El sector público nunca puede entrar a ofrecer servicios gratuitos en sectores donde operan empresas privadas y parece insólito que sea el PP, adalid del liberalismo, el que pone en práctica una política semejante. Pero mucho más desconcertante es que alguien piense que es vital ofrecer este servicio de alojamiento de páginas desde el sector público a las empresas de la región, cuando los alojamientos de privados de calidad cuestan poco más de 100 euros al año. ¿Alguien puede imaginar que el éxito o el fracaso de una empresa en Internet depende de la importantísima inversión de 100 euros? La administración no está para subvencionar estas zarandajas que no resuelven nada a los beneficiarios y crean un gran perjuicio a las empresas que voluntariosamente tratan de abrirse un hueco en Cantabria como proveedores de servicios y contenidos en Internet.
Han pasado ya ocho años desde que se adoptaron las primeras medidas oficiales de apoyo a las nuevas tecnologías en Cantabria y empieza a ser hora de hacer un repaso sobre la eficacia que han tenido todas ellas.

Censura estadística

El Ministerio de Hacienda ha dejado de facilitar al INE los datos que siempre le entregaba para poder confeccionar sus estadísticas. Desde esta revista hemos denunciado que desde hace algunos años el PP ha impuesto la ley del silencio sobre los datos fiscales de la región. Ya no es posible saber cuál es la recaudación que obtiene el Estado en Cantabria por IRPF, por Impuesto de Sociedades, o por IVA o los ratios de presión fiscal, que siempre fueron públicos y que el ciudadano tiene todo el derecho a conocer. Datos que el Gobierno debieran enseñar orgulloso para demostrar fehacientemente que bajan tanto los impuestos como dice.
Pero el oscurantismo ha llegado mucho más lejos. El Gobierno tampoco se fía del Instituto Nacional de Estadística, un organismo que controla y tutela, o si se fía no quiere entregarle ningún tipo de dato fiscal, con el argumento de que vulneraría la Ley de Protección de Datos, cuando todo el mundo sabe que el INE trabaja con datos agregados y no particulares, que no permiten identificar a ninguna persona o negocio. Si fuese esta la razón –que un organismo externo al Ministerio de Hacienda disponga de datos que afectan a personas– tampoco cabe entender por qué el propio Ministerio ha interrumpido los informes habituales sobre Empleo, Salarios y Pensiones en las Fuentes Tributarias, las Cuentas de las Sociedades en las Fuentes Tributarias, Las Empresas Españolas en las Fuentes Tributarias y los Paneles del IRPF y del Patrimonio, estadísticas de las que se podían sacar conclusiones generales sobre la evolución de la fiscalidad.
Todo ello está obligando al INE a realizar encuestas muy caras para conocer datos que la propia Administración tiene con absoluta exactitud. Por ejemplo, ahora pide a las empresas que le reenvíen datos sobre la cotización de sus trabajadores, algo de lo que CEOE se ha quejado, puesto que advierte, con toda razón, que es una información que la Administración ya posee.
La única razón que cabe para esta política de oscurantismo es el temor. Hacienda, y el Gobierno en general, no quiere que aparezcan estudios alternativos sobre la evolución fiscal para evitar que salgan a la luz los resultados reales de la primera reforma fiscal que se realizó en 1999. Es curioso que todas las series estadísticas del Gobierno sobre tributación se interrumpiesen en aquella fecha. Y si no hay datos, necesariamente tiene que haber actos de fe. Sólo cabe la posibilidad de creerse a pies juntillas que los impuestos (en general) han bajado o no creérselo. Que cada uno escoja la que quiera.
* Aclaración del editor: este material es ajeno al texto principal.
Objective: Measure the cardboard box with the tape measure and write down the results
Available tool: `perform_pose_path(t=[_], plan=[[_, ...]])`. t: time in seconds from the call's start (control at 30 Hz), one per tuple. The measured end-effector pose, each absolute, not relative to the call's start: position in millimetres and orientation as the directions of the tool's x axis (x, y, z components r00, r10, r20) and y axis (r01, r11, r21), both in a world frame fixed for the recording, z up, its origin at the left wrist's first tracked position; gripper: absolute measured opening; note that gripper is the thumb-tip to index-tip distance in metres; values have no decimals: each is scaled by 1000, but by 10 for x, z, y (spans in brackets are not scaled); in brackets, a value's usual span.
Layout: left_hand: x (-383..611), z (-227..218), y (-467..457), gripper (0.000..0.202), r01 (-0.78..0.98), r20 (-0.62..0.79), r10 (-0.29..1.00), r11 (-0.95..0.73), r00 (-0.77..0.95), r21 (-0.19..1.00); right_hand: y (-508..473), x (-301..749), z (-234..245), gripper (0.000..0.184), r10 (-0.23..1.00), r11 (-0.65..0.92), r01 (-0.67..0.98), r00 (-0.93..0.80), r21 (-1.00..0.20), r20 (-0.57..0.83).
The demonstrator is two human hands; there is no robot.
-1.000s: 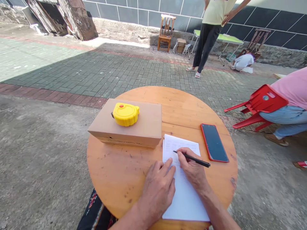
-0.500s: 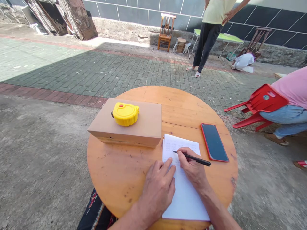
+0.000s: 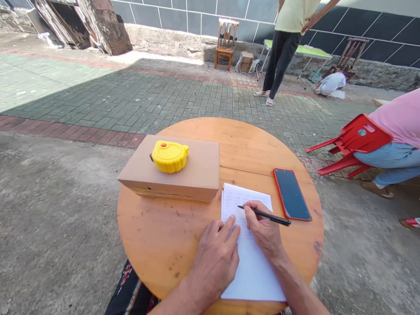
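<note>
One black pen [image 3: 275, 218] in the right hand [image 3: 265, 235], grip closed around it, tip at handwritten paper [image 3: 247, 271] on a round table [image 3: 173, 238], left hand [image 3: 215, 251] with grip loosely open, empty, fingers on the paper, phone [image 3: 292, 194] to the right, tape measure [image 3: 169, 156] atop box [image 3: 201, 168] at left.

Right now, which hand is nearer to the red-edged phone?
The right hand: it holds the pen just left of the phone; the left hand rests farther left, at the left edge of the paper.

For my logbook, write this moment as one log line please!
right hand: holds pen over paper; left hand: on paper edge; tape measure: on box
</note>
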State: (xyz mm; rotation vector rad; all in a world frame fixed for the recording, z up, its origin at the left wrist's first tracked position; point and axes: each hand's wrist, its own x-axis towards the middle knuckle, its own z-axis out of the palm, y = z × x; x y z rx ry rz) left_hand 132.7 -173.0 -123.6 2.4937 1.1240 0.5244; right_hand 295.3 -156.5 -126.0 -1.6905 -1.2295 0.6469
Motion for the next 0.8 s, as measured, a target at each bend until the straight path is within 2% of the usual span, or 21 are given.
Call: perform_pose_path(t=[0.8], plan=[[1328, -1231, -1730, 39, 633, 192, 770, -617, 609, 467, -1554, 2947, -1289, 18, 931, -93, 461, 355, -882, 88]])
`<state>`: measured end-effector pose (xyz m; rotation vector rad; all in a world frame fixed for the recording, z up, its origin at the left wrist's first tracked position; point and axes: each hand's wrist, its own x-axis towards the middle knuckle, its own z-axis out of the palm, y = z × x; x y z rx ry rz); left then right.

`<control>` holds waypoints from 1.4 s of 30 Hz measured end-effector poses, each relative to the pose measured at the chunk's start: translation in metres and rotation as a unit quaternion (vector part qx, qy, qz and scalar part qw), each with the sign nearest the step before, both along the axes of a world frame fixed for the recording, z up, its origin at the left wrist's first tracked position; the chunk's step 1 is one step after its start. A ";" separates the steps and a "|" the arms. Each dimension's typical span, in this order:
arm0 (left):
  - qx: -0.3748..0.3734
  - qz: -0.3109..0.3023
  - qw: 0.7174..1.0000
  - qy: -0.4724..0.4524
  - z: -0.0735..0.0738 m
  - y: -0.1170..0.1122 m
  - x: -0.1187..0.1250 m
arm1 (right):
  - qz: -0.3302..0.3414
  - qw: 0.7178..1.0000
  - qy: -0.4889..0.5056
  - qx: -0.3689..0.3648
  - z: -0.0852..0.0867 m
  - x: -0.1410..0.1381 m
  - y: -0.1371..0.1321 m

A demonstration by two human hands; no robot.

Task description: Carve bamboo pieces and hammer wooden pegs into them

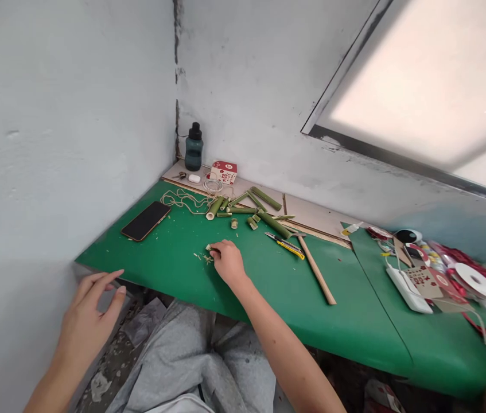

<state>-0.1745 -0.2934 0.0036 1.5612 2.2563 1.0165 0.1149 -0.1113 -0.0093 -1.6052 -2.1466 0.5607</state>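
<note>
My right hand is low over the green tabletop, its fingertips closed on a small pale bamboo piece. Thin bamboo shavings lie scattered just under and beside those fingers. My left hand hovers off the table's near left edge with its fingers apart and nothing in it. Beyond the right hand lie several green bamboo tubes and short cut bamboo pieces. A yellow utility knife rests to the right, its blade pointing left, beside a wooden-handled hammer.
A phone lies at the left, near tangled twine. At the back stand a dark bottle and a red-and-white box. On the right are a white power strip, a white spool and red cords. Walls border the left and back.
</note>
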 end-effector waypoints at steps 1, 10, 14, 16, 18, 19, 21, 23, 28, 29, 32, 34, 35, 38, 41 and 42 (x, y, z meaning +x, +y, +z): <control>0.004 -0.007 1.000 -0.002 0.001 0.000 0.001 | -0.002 1.000 0.012 0.005 0.001 0.002 -0.003; -0.028 -0.018 0.999 0.001 -0.018 -0.011 -0.014 | -0.188 0.979 0.038 0.061 0.004 0.132 0.031; -0.016 -0.042 0.999 -0.010 -0.026 -0.005 -0.005 | -0.188 0.975 0.060 0.101 -0.006 0.116 0.027; -0.005 -0.054 0.998 -0.010 -0.024 0.001 0.001 | -0.159 0.979 0.080 0.101 -0.012 0.093 0.021; 0.000 -0.061 0.998 -0.006 -0.018 0.007 0.005 | -0.121 0.984 0.098 0.082 -0.019 0.072 0.018; 0.001 -0.061 0.998 -0.005 -0.014 0.009 0.006 | -0.108 0.986 0.103 0.069 -0.021 0.064 0.018; 0.001 -0.055 0.998 -0.006 -0.008 0.012 0.006 | -0.091 0.989 0.108 0.043 -0.024 0.053 0.021; -0.001 -0.048 0.999 -0.010 -0.004 0.013 0.004 | -0.073 0.991 0.107 0.022 -0.024 0.045 0.023; -0.006 -0.045 0.999 -0.007 -0.010 0.012 0.004 | 0.045 0.992 0.117 -0.013 -0.014 0.014 -0.006; -0.010 -0.047 0.999 -0.008 -0.011 0.011 0.006 | 0.070 0.990 0.125 -0.019 -0.012 0.010 -0.012; -0.009 -0.059 0.998 -0.020 -0.013 0.010 0.011 | 0.069 0.986 0.149 -0.018 -0.006 0.010 -0.017; -0.001 -0.066 0.998 -0.024 -0.013 0.009 0.012 | 0.021 0.988 0.156 -0.005 -0.006 0.018 -0.009; 0.002 -0.068 0.997 -0.021 -0.013 0.008 0.011 | 0.003 0.988 0.153 -0.001 -0.006 0.021 -0.006; 0.000 -0.061 0.998 -0.010 -0.013 0.007 0.006 | 0.032 0.990 0.137 -0.007 -0.012 0.012 -0.008; -0.006 -0.049 0.999 -0.015 -0.011 0.006 0.003 | 0.112 0.985 0.134 -0.016 -0.018 -0.008 -0.021; -0.004 -0.044 0.999 -0.017 -0.009 0.005 0.003 | 0.114 0.984 0.136 -0.014 -0.019 -0.011 -0.022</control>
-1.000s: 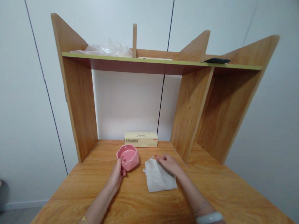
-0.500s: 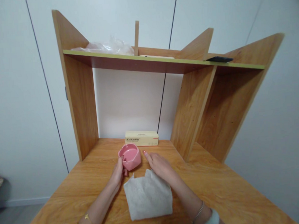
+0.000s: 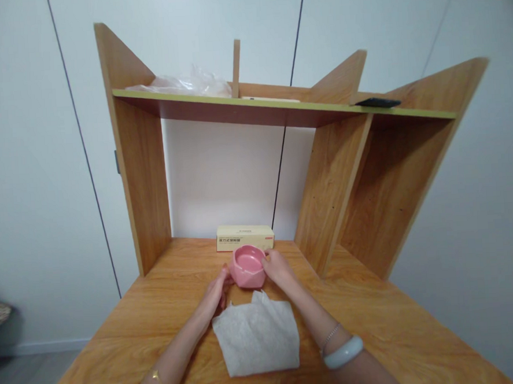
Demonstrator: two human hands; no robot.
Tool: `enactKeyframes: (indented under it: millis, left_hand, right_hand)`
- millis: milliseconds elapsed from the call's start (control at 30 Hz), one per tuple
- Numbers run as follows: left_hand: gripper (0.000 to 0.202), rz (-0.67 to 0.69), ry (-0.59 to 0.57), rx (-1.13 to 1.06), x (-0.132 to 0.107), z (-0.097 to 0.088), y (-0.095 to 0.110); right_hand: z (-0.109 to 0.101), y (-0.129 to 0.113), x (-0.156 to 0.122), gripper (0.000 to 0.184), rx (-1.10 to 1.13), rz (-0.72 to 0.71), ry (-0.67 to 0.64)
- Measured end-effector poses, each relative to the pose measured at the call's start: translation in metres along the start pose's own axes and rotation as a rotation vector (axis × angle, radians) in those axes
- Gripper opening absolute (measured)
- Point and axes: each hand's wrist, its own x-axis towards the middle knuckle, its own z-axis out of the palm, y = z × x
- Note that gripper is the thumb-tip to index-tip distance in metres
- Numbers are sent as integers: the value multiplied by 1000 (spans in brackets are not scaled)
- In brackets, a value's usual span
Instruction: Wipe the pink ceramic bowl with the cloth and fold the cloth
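A small pink ceramic bowl (image 3: 247, 265) is held between both hands above the wooden desk (image 3: 378, 335). My left hand (image 3: 219, 287) grips its left side with curled fingers. My right hand (image 3: 277, 268) grips its right rim. A white cloth (image 3: 259, 341) lies spread flat on the desk just in front of the bowl, between my forearms.
A long cream box (image 3: 244, 238) lies at the back of the desk by the wall. A wooden shelf unit (image 3: 138, 187) stands on the desk, with crumpled clear plastic (image 3: 184, 83) and a flat black object (image 3: 377, 102) on its top shelf. White wall panels stand behind.
My right hand has left the cloth, which slid toward me and lies flat, and has taken the bowl's right side. The bowl has moved right, over the cloth's far edge.
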Motion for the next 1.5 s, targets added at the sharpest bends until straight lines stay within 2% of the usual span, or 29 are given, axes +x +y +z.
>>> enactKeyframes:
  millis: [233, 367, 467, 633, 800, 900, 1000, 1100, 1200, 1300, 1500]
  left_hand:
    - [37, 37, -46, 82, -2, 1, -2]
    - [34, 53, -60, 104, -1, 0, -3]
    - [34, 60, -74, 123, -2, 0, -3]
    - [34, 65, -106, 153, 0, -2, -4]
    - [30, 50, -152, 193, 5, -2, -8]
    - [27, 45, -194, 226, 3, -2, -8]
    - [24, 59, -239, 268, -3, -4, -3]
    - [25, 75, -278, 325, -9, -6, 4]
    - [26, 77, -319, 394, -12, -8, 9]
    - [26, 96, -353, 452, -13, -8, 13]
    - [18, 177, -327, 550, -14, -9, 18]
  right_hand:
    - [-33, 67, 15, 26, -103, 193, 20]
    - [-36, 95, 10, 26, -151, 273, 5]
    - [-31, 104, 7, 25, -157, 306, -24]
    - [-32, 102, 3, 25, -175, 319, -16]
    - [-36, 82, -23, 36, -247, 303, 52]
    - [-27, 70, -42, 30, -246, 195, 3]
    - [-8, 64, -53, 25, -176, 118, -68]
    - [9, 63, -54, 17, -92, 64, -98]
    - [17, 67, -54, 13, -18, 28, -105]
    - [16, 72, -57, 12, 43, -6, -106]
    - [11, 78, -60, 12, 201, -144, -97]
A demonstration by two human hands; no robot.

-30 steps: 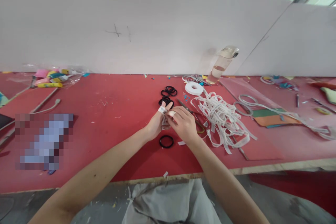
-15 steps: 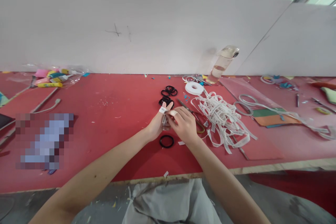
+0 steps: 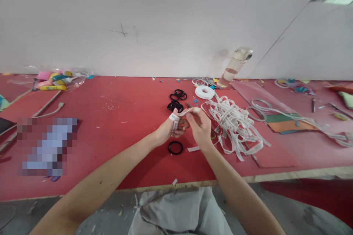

¿Quién paga las catástrofes?

El Gobierno español ha estimado en 1.000 millones de euros los gastos originados por la catástrofe del ‘Prestige’ sin incluir los difícilmente valorables efectos medioambientales. Por su parte, el Gobierno norteamericano ha pasado finalmente una factura de 2.500 millones de dólares a las aseguradoras del ‘Exxon Valdez’, que vertió la tercera parte de crudo hace diez años.
Cualquiera de las dos cifras resulta escalofriante y demuestra que incluso en términos meramente económicos, la prevención de la contaminación acaba por resultar más barata que sufrir las consecuencias, al menos en los países desarrollados, porque todo el mundo es consciente de que las catástrofes en el Tercer Mundo resultan mucho más baratas.
Con 500.000 millones de pesetas gastados en limpiar las costas de Alaska tras el ‘Exxon Valdez’, que son mucho menos productivas que las gallegas, se pueden lanzar a la mar casi 40 superpetroleros de doble casco completamente nuevos, se pueden construir puertos de abrigo, sistemas anticontaminación muy sofisticados… El problema es que son muy pocos los países o los armadores lo suficientemente concienciados como para afrontar el problema antes de que se produzca. Luego, la irritación popular es inmediatamente anegada en dinero público y, con un poco de suerte, el desastre finalmente lo acaban pagando las aseguradoras o la compañía responsable del barco. Pero en España ni siquiera quedará este consuelo, porque las grandes extractoras de petróleo ya han aprendido de las catástrofes anteriores y se han desprendido de los barcos, dejándolos en manos de armadores de escaso fuste societario y menos escrúpulos, cuyas aseguradoras limitan cuidadosamente los daños que están dispuestos a afrontar.
Es cierto que los gobiernos tienen a su alcance más armas de las que creen e, incluso, de las que dicen tener, para abordar estos problemas. El Ejecutivo español, por ejemplo, después de insistir ardorosamente en que nada se podía hacer sin un acuerdo comunitario para evitar el tráfico de los petroleros monocasco por las costas gallegas, ordenó a sus patrulleras que impidiesen el paso de estos barcos a menos de 200 millas de la costa y desde entonces se cumple a rajatabla, excepto en el Estrecho de Gibraltar donde es imposible.
Desde la Administración existen infinitos métodos para complicar la vida a quienes ponen en peligro el medio natural, otra cosa es que se ejerzan. Y no es cuestión de convertir estas armas en un chantaje permanente. La Administración tiene que crear primero la conciencia general de que la desaparición del medio natural supone un coste más, que hay que valorar y ese coste, como cualquier otro, debe ser minimizado. Si el desprecio al medio no tiene coste ninguno –cada uno arroja lo que quiere donde quiere– nadie tendrá motivo ninguno para mejorar sus métodos. Y a estas alturas es muy difícil sostener que los países más exigentes en materia medioambiental arruinan su economía. Al contrario, allí donde nadie controla la contaminación es donde no florece nada, ni siquiera las empresas.